Pourquoi Fitch Rating abaisse encore la note souveraine du Gabon ?
L’agence de notation place le Gabon au bord du gouffre, une note CCC-, alerte défaut imminente.
F itch Ratings a abaissé la note souveraine du Gabon à CCC- (devises étrangères) et CC (monnaie locale) fin décembre 2025, signalant un risque "substantiel" de défaut dans un contexte de crise aiguë de liquidités et d'absence de programme FMI. Cette dégradation, la plus basse catégorie d'investissement, reflète des déficits budgétaires explosifs (6,1% du PIB en 2025 vs 3,7% en 2024) et des arriérés cumulés à 13,2% du PIB.
Pressions chiffrées insoutenables : La dette publique fonce vers 80,4% du PIB en 2025, 85,5% en 2026 et 86,7% en 2027 – bien au-delà de la médiane des pairs notés CCC. Échéances massives : 8% du PIB en bons locaux en 2026, plus 2,8% externes, avec un déficit de trésorerie projeté à 4,1% du PIB, alimenté par un accès bouché au marché CEMAC et un soutien créancier en berne.
Diagnostic : impasse post-pétrole : Certains experts diagnostiquent une trajectoire périlleuse : la hausse Brent à 78 $ offre un sursis (hausse recettes de 15%), mais ne compense ni l'assouplissement budgétaire post-2023 (+40% à 7 233 milliards FCFA) ni les arriérés officiels (+0,7% PIB).
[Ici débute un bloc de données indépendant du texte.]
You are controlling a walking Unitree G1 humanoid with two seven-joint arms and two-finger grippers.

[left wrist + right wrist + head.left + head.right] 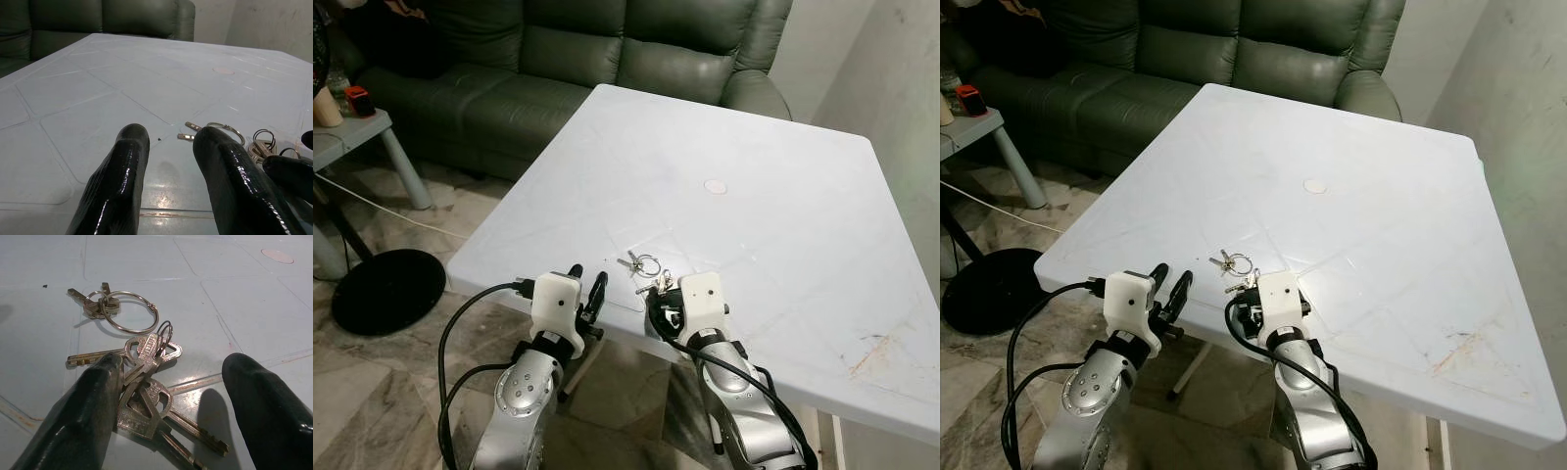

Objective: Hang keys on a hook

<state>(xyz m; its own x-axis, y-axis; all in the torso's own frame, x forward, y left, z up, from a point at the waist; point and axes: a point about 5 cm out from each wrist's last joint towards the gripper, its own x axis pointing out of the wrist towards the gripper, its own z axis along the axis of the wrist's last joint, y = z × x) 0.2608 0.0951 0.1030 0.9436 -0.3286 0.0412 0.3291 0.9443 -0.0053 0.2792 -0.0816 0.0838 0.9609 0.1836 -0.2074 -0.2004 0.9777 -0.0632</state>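
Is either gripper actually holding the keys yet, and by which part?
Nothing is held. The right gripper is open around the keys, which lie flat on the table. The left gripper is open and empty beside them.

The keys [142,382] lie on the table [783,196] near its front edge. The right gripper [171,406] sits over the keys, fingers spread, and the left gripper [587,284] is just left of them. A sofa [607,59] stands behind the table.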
Sans FMI pour refinancer, Libreville risque un défaut technique d'ici mi-2026, isolant le Gabon des marchés et accélérant la fuite des capitaux. Oligui Nguema doit trancher : austérité drastique ou restructuration douloureuse.
Mesures urgentes pour conjurer le défaut de paiement : austérité et sauvetage FMI Face à la note CCC- de Fitch, le Gabon doit engager un choc budgétaire immédiat pour éviter un défaut technique d'ici mi-2026, combinant coupes drastiques et refinancement externe.
Priorités chiffrées : • Gel des dépenses non essentielles : raboter 20% des 7 233 milliards FCFA du budget 2026 (1 446 milliards d'économies), ciblant subventions énergétiques (15% du budget) et nominations récentes, ramenant le déficit de 6,1% à 3% du PIB. • Recettes pétrolières optimisées : capter pleinement la hausse Brent (78 $ = +275 milliards FCFA), via audit TotalEnergies et lutte anti-contrabande (pertes estimées à 100 milliards). • Arriérés réglés prioritairement : honorer 13,2% du PIB d'arriérés fournisseurs pour libérer 4,1% PIB de liquidités bloquées.
Voie royale : programme FMI Négocier d'urgence un accord FMI (1 000-1 500 milliards FCFA) pour refinancer 8% PIB d'échéances 2026, suspendre intérêts et imposer réformes (diversification hors-pétrole). Sans cela, l'emprunt CEMAC de 85 milliards s'avère goutte d'eau face à 1 200 milliards de trou. Oligui Nguema : austérité politique ou crash inévitable.